The years have brought change and complexity.

"We have become a complicated, diverse, interesting people, numbering more than 6 million, living in a complex, heterogeneous, intriguing place," Kremer noted.

Among them are about 27,000 descendants of Indigenous people who inhabited this place before colonial settlers, and descendants of about 100,000 enslaved people, "whose forced labor helped to build this state and nation although they were regarded as property, not people."

During the celebration, songs representing 20 decades of cultural amalgamation drifted across the Capitol grounds.

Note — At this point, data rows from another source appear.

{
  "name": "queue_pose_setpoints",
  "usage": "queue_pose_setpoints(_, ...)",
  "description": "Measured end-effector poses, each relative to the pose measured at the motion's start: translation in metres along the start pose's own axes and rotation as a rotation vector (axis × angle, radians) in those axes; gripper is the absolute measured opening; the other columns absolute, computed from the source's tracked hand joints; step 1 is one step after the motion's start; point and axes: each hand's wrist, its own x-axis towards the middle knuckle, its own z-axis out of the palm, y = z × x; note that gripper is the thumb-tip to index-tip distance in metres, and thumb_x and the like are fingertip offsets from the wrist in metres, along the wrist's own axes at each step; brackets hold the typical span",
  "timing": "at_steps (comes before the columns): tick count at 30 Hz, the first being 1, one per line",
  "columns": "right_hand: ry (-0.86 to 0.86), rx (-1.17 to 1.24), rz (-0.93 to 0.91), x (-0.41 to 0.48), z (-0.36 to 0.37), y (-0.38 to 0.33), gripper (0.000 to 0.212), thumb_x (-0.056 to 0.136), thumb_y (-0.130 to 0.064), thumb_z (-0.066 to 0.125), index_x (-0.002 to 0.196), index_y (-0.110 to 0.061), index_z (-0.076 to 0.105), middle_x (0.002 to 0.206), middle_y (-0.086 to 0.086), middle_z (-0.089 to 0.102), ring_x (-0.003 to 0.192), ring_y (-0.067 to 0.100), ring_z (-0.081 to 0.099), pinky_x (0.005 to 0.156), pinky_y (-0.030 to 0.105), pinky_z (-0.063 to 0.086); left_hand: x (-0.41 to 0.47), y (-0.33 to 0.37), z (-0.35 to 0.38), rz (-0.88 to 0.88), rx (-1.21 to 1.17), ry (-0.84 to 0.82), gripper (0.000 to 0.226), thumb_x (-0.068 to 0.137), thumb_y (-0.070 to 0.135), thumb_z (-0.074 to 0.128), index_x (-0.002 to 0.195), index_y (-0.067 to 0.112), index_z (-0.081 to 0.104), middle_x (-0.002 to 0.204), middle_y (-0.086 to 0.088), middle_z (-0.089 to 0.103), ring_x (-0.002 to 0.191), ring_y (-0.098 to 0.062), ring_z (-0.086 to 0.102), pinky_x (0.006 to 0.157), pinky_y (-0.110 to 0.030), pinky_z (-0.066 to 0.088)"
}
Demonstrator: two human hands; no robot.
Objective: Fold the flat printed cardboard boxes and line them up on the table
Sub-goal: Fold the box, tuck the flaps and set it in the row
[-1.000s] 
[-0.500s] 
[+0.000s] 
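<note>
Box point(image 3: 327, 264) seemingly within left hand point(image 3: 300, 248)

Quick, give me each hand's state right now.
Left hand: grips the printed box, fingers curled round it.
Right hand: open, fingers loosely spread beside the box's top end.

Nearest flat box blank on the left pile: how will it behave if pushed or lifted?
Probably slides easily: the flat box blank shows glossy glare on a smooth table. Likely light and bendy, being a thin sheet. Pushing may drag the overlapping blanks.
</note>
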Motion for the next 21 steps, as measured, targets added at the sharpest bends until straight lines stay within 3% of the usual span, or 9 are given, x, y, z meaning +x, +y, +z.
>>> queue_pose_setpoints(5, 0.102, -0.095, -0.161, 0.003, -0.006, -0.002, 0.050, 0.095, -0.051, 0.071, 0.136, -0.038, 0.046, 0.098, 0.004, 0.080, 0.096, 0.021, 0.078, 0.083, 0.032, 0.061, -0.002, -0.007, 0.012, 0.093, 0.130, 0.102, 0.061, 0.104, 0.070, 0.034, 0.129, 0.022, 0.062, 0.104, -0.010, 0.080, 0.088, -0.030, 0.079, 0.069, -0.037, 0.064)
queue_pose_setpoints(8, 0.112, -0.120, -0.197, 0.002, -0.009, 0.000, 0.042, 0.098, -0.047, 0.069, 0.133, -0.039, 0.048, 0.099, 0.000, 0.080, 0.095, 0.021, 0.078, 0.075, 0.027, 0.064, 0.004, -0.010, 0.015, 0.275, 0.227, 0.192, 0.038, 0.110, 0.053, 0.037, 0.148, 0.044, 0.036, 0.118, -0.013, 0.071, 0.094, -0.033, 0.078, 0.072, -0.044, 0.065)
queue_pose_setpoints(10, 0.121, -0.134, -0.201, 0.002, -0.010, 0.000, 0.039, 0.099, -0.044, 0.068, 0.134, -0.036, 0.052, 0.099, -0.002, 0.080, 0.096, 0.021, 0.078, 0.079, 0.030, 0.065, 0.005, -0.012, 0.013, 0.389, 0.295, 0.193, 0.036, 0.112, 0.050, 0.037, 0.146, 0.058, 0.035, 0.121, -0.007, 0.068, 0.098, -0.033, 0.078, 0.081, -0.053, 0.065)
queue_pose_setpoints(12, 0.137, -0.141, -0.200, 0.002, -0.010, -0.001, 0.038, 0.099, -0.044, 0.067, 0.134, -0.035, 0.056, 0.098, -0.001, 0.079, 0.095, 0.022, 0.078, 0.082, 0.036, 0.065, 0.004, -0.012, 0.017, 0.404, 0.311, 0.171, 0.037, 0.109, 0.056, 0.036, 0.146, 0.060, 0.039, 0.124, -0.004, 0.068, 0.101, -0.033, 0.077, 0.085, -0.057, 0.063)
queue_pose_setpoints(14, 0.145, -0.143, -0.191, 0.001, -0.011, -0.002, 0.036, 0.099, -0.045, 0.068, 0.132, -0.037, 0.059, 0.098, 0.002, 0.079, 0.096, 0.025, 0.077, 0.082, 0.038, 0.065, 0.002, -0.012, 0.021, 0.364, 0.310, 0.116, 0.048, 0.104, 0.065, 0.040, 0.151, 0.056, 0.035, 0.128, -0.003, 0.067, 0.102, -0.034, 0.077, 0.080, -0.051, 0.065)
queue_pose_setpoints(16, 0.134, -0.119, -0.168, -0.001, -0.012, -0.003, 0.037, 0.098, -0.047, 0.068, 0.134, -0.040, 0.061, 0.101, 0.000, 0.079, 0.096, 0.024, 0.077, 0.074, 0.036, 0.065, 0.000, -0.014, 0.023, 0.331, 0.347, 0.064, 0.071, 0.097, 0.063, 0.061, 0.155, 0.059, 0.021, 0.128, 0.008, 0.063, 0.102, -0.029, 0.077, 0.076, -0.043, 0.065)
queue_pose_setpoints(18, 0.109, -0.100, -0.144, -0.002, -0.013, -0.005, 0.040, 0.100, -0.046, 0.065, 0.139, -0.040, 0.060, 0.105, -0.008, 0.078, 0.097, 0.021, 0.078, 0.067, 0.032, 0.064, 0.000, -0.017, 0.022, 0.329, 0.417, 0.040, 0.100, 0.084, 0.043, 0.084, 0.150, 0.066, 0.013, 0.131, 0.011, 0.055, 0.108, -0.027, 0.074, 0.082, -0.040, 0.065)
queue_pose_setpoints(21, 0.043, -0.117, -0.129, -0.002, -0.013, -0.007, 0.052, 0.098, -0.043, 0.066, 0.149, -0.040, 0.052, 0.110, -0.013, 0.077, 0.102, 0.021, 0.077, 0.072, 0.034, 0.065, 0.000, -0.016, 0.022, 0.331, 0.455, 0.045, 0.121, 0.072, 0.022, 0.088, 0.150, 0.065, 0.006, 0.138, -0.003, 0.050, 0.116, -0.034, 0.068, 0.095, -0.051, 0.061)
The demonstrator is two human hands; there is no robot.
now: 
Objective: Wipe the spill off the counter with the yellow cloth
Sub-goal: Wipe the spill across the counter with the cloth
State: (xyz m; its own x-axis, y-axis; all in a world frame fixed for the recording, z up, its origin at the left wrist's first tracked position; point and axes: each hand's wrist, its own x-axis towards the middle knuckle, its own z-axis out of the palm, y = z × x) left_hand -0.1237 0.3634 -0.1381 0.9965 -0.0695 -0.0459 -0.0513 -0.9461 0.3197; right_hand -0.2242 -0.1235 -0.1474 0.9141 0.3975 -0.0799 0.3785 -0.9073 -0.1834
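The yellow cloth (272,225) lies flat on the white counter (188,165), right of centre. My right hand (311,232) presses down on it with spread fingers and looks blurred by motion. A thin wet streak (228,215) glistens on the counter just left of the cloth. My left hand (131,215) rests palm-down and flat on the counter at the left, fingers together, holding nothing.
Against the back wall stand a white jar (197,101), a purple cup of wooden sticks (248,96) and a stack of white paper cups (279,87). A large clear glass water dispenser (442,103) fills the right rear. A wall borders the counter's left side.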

The Missouri Choral Directors Association's All-Star Festival Choir performed several rousing songs, including a rendition of the Black spiritual "We Shall Overcome" by Missouri State University adjunct professor James T. Gibson.

Chief Justice Wilson, an elder in the First Presbyterian Church in Jefferson City, spoke of what the state's people have accomplished and experienced together.

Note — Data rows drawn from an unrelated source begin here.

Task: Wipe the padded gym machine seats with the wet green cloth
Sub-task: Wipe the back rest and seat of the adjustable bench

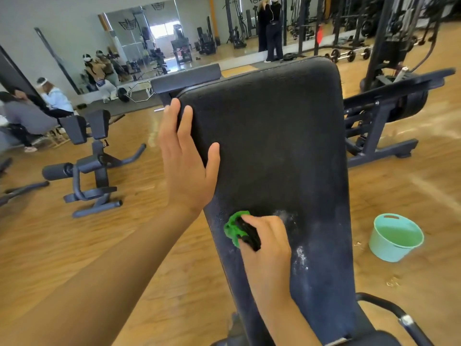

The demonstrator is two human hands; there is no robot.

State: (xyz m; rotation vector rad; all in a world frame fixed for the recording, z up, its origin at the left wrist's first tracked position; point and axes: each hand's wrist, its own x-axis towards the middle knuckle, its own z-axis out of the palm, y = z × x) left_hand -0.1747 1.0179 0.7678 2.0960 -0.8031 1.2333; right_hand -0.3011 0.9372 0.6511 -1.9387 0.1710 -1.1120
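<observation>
Here, left hand (187,161) flat, fingers straight, frame centre, steadying padded seat (274,136); right hand (267,243) below grips bunched green cloth (233,228) against pad near white marks (300,255); black piece (249,236) inside, perhaps fold.

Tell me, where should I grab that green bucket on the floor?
Take the bucket by the slot handle in its far rim, coming down from above. It stands upright and open, maybe with water inside, so lift it level.

Green cloth (233,229), black white-flecked pad (274,146), teal bucket (381,248).
</observation>
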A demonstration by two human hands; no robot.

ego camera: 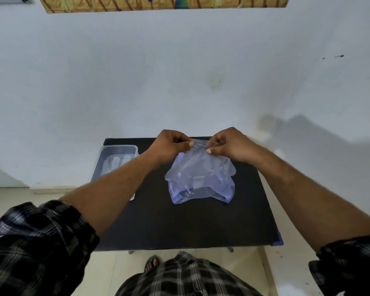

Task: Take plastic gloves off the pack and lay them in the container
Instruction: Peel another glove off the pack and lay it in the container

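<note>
A clear, bluish plastic glove [201, 174] lies spread over the glove pack [201, 194] in the middle of the black table [179, 227]. My left hand [169, 146] and my right hand [229, 145] both pinch the glove's far cuff edge between thumb and fingers, lifting it slightly. The glove's fingers point toward me and rest on the pack. A clear plastic container [115, 159] stands at the table's far left corner, partly hidden behind my left forearm, with something clear lying inside.
A pale blue wall stands right behind the table's far edge. A small white item [132, 197] peeks out under my left forearm. My foot [152, 263] and the light tiled floor lie below the table's near edge.
</note>
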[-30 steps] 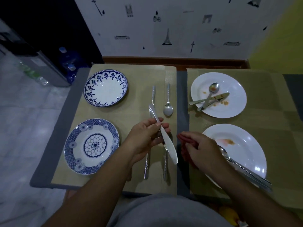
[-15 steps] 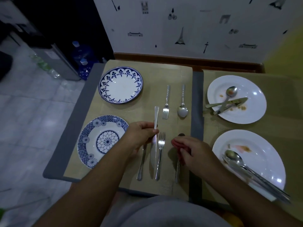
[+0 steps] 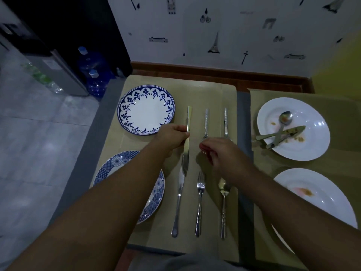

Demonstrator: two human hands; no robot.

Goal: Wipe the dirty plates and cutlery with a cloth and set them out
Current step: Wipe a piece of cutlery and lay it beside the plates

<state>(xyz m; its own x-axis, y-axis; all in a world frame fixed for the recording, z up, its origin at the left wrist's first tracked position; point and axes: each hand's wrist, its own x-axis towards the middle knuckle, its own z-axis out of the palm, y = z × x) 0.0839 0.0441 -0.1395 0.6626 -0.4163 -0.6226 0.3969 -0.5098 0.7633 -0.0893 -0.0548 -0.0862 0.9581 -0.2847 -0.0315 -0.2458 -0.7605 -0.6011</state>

"Especially in difficult times, Missourians fought and labored to help each other, rescue each other, free the enslaved and protect defenseless people around the world," he stated.

"We did those things because we are a good people," he added. "We've shone more often than we've blushed. We've been a force for light more often than we've been the cause of darkness."

The festivities included the unveiling of a U.S. postal stamp honoring Missouri's bicentennial, and an official proclamation from Gov. Mike Parson.

The governor lauded the rank-and-file Missourians in the audience.

"The true dignitaries," he proclaimed, "are the Missourians who go to work, raise their families, go to Church, live a good life, are good neighbors, are people with good values and spread those values down to the next generation."

Other bicentennial events included the Aug. 9 unveiling of the Gold Star Families Memorial Monument on the Capitol grounds honoring families and other loved ones of military personnel who died in service of this country.

Sandra Deraps, a member of Annunciation Parish in California, whose youngest son was killed in 2006 while serving in the U.S. Marine Corps in Iraq, was the keynote speaker.

On Aug. 10, the Bicentennial Bridge was dedicated. When completed in October, it will carry pedestrians and cyclists from the Capitol Circle to Adrian's Island, a park flanking the Missouri River.

Father Jeremy Secrist, pastor of St. Peter Parish in Jefferson City, blessed the bridge and prayed it will a sign of everything good that unites people in the community and that everyone who passes over it may find in God "a safeguard amid the joys and challenges of this world."

Bishop W. Shawn McKnight of Jefferson City shared his prayer for the state over social media: "May God guide and foster our unity in times of uncertainty; nurture social comity, justice and peace; and lead us all into prosperity."

Nies is editor of The Catholic Missourian, newspaper of the Diocese of Jefferson City.